*Exercise prompt*: Write down the whole listing below again without changing a word.

◇ ◇ ◇ ◇

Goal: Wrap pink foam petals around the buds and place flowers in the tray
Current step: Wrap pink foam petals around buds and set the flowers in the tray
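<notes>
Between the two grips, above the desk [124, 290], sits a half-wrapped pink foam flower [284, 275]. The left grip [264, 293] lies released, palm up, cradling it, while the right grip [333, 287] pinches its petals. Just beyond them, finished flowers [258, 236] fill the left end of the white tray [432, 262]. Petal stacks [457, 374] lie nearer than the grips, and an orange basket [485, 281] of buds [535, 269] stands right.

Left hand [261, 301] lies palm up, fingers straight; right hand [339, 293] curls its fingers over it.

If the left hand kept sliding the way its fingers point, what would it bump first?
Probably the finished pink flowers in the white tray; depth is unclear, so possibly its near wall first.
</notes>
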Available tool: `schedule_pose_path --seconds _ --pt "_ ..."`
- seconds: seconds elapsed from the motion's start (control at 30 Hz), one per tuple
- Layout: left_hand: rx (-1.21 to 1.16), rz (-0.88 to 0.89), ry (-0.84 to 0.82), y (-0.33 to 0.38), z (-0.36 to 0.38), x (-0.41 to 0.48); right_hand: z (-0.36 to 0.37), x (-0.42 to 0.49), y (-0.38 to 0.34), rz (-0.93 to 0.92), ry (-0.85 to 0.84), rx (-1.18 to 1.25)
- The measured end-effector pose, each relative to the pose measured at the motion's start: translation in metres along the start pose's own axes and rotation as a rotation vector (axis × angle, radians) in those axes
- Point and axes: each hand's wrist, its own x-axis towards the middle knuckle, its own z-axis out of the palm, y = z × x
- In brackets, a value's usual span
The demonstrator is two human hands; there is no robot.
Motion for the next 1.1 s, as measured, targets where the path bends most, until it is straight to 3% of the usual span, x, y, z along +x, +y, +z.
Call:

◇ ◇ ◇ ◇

*Task answer*:
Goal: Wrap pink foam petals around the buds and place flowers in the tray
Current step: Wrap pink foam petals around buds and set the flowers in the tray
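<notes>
Between the two grips, above the desk [124, 290], sits a half-wrapped pink foam flower [284, 275]. The left grip [264, 293] lies released, palm up, cradling it, while the right grip [333, 287] pinches its petals. Just beyond them, finished flowers [258, 236] fill the left end of the white tray [432, 262]. Petal stacks [457, 374] lie nearer than the grips, and an orange basket [485, 281] of buds [535, 269] stands right.

Left hand [261, 301] lies palm up, fingers straight; right hand [339, 293] curls its fingers over it.

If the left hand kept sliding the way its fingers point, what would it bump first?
Probably the finished pink flowers in the white tray; depth is unclear, so possibly its near wall first.
</notes>
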Available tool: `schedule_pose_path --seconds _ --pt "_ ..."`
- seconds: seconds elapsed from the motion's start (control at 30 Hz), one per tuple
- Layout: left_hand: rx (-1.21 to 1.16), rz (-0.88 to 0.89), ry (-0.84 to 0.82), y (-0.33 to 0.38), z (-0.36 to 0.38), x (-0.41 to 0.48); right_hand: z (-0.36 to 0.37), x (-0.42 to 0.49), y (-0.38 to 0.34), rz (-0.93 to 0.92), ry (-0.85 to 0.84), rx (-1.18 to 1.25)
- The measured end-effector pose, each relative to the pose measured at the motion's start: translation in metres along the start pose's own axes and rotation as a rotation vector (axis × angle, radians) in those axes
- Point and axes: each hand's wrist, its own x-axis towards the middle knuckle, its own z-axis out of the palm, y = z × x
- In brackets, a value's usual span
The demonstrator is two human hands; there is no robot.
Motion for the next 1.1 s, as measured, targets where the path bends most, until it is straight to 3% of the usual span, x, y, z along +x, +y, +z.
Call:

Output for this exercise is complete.